I think probably the ’20s was the anomaly rather than now, I think it was more of a question of that being a particularly fecund time than this being a particularly degraded one. And I think there’s probably more teratological innovation going on now than there was in the 1880s for example. I think it’s very culturally specific and at various moments there’s a kind of upsurge of creativity and others there’s not, so I think at the moment things are roughly sort of in balance, you know - we have a lot of very very tired stuff, there’s still some things that are interesting, but most of the time monsters disappoint. Like Cloverfield when the monster is revealed you’re like, uh. *laughs* And that’s a separate issue. But as to the social reasons, why there is such an obsession with sparkly vampires, or whatever it might be, I mean that’s a whole other question – then you have to get into the specifics of each case.

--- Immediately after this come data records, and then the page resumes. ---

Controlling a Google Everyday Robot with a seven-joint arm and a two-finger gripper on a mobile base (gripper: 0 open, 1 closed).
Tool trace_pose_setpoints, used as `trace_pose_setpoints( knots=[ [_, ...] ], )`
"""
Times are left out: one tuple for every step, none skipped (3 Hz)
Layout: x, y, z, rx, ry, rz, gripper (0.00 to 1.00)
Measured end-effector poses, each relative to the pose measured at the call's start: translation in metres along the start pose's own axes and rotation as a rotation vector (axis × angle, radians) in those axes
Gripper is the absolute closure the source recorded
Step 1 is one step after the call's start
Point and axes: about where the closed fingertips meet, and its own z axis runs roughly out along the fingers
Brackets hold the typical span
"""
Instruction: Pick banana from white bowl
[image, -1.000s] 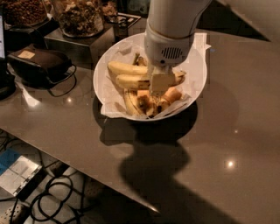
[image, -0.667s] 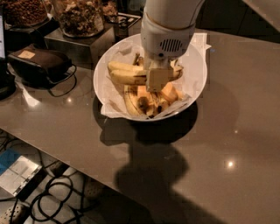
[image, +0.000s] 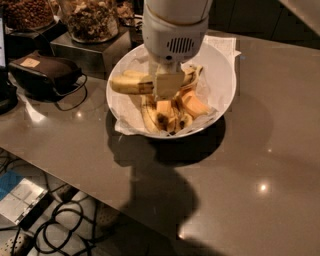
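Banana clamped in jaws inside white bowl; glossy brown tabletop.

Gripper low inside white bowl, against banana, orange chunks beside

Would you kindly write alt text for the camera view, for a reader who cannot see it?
A robot arm's gripper hangs inside a white bowl, right at the middle of a long yellow banana lying across other bananas and orange chunks. The bowl sits on a grey-brown table, with glass jars of snacks behind it.
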Motion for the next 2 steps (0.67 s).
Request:
trace_pose_setpoints(
  knots=[
    [-0.017,0.005,-0.004,0.004,-0.016,-0.042,1.0],
    [-0.06,0.022,-0.013,-0.004,-0.062,-0.162,1.0]
  ],
)
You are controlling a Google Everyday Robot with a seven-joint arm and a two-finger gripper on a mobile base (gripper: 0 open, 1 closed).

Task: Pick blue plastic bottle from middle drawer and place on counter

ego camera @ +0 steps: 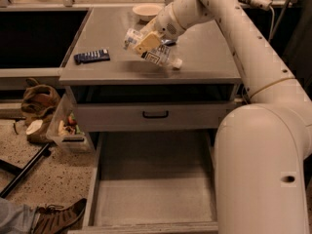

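Gripper (146,43) over the middle of the counter (209,57), its tan fingers (147,39) clamped across the bottle (161,57). The bottle is tilted, with its white cap (176,63) at the lower right end, low over the counter top; whether the cap touches the surface cannot be told. A shadow lies on the counter just beneath the bottle. The white arm (229,28) reaches in from the right, and its large near link fills the near right corner. A pale bowl (147,11) stands at the far edge of the counter, just beyond the gripper. A dark flat object (91,56) lies on the left part of the counter, well apart from the bottle. Below the counter top, a closed drawer front (112,117) carries a black handle (155,114). Beneath it the drawer (151,199) is pulled out toward the near side, showing a bare grey floor and low side walls. On the speckled floor to the left are a clear bin (68,130) beside the cabinet, a brown bag or shoe (38,99) farther left, and a brown shoe (61,216) at the near left.
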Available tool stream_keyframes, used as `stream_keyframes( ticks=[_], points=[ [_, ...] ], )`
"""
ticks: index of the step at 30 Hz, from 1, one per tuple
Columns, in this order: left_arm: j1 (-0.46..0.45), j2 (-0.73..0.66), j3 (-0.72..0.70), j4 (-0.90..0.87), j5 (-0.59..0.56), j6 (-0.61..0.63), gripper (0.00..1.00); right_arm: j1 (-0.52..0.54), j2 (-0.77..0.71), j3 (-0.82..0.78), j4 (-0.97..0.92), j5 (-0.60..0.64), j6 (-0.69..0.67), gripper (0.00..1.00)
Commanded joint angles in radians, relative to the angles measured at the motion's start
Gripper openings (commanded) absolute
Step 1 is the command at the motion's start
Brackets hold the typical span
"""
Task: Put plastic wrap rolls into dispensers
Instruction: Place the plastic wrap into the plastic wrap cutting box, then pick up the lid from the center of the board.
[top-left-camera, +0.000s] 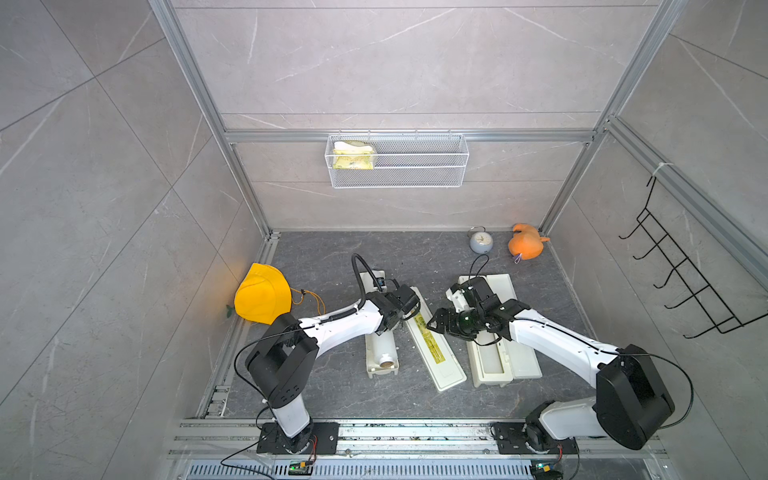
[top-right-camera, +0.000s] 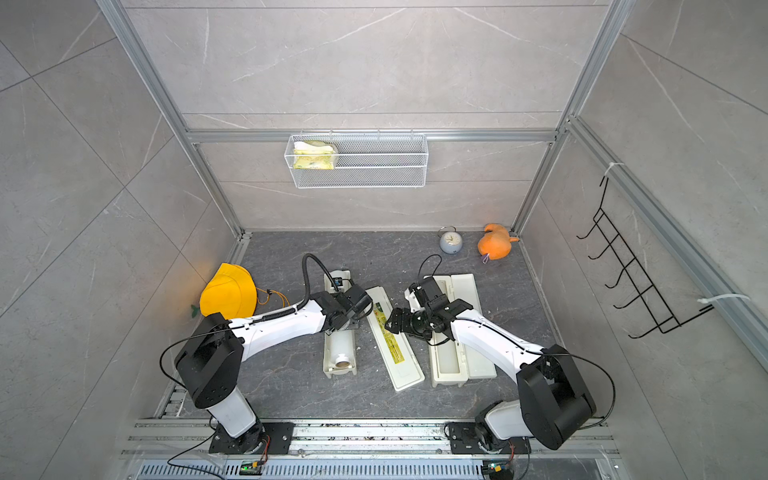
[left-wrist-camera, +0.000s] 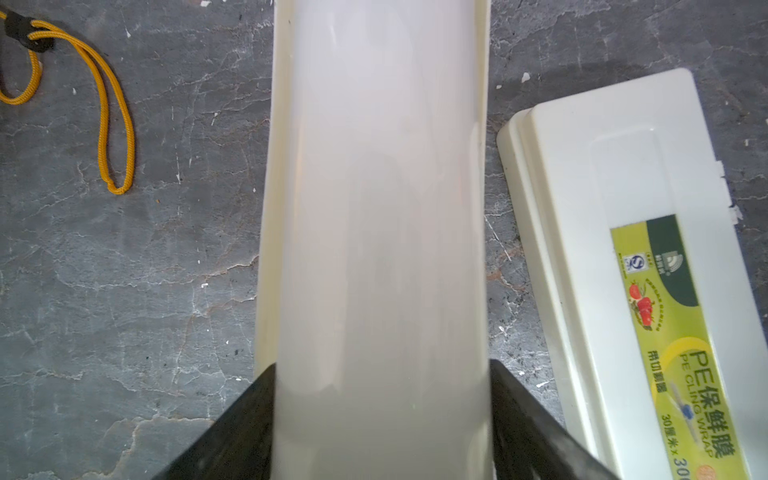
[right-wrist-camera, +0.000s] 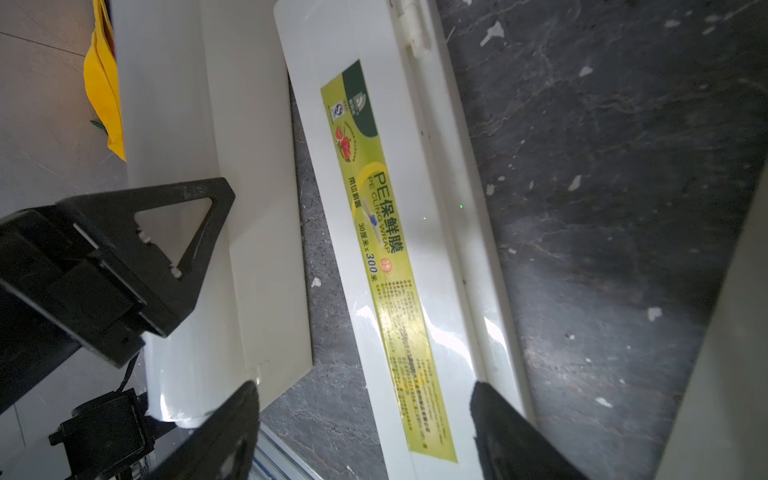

And these things are very fashion driven, so, angels are something they’re trying to do at the moment. Angels are very trendy. So overall I think this day and age is kind of middling, in terms of monster creation.

7 comments:

Sean T. Collins said...

What's wrong with the Cloverfield monster design? I thought all the monster-based stuff in that movie was pretty tremendous.

CRwM said...

Sean,

I don't recall feeling deflated when Clover was finally revealed. I guess China felt otherwise.

zoe said...

hmmm...interesting...but i think there are probably other monster-creations going on (as he mentions, there's still that desire to create)... it's not that this is a middling time for that, it's that all the things we actually *see* are what the middle-managers feel are cash slam-dunks. which means, naturally, tired and overused...
just an opinion, obviously. middle management tends to be my favorite target, haha.

Radio London said...

While the resulting monsters are basically zombies, their creation story in "Pontypool" is certainly unique.

Sarah said...

Thumbs up to Pontypool, forever.

I can't remember whether or not I felt let down by the monster in Cloverfield. I couldn't tell you what it looked like other than big and kind of brown. However, I did think the little spidery creatures that came off of the monster and attacked the people in the subway were scary.

Spooky Sean said...

New, original monsters are the key for me. Even slightly new, for fucks sake!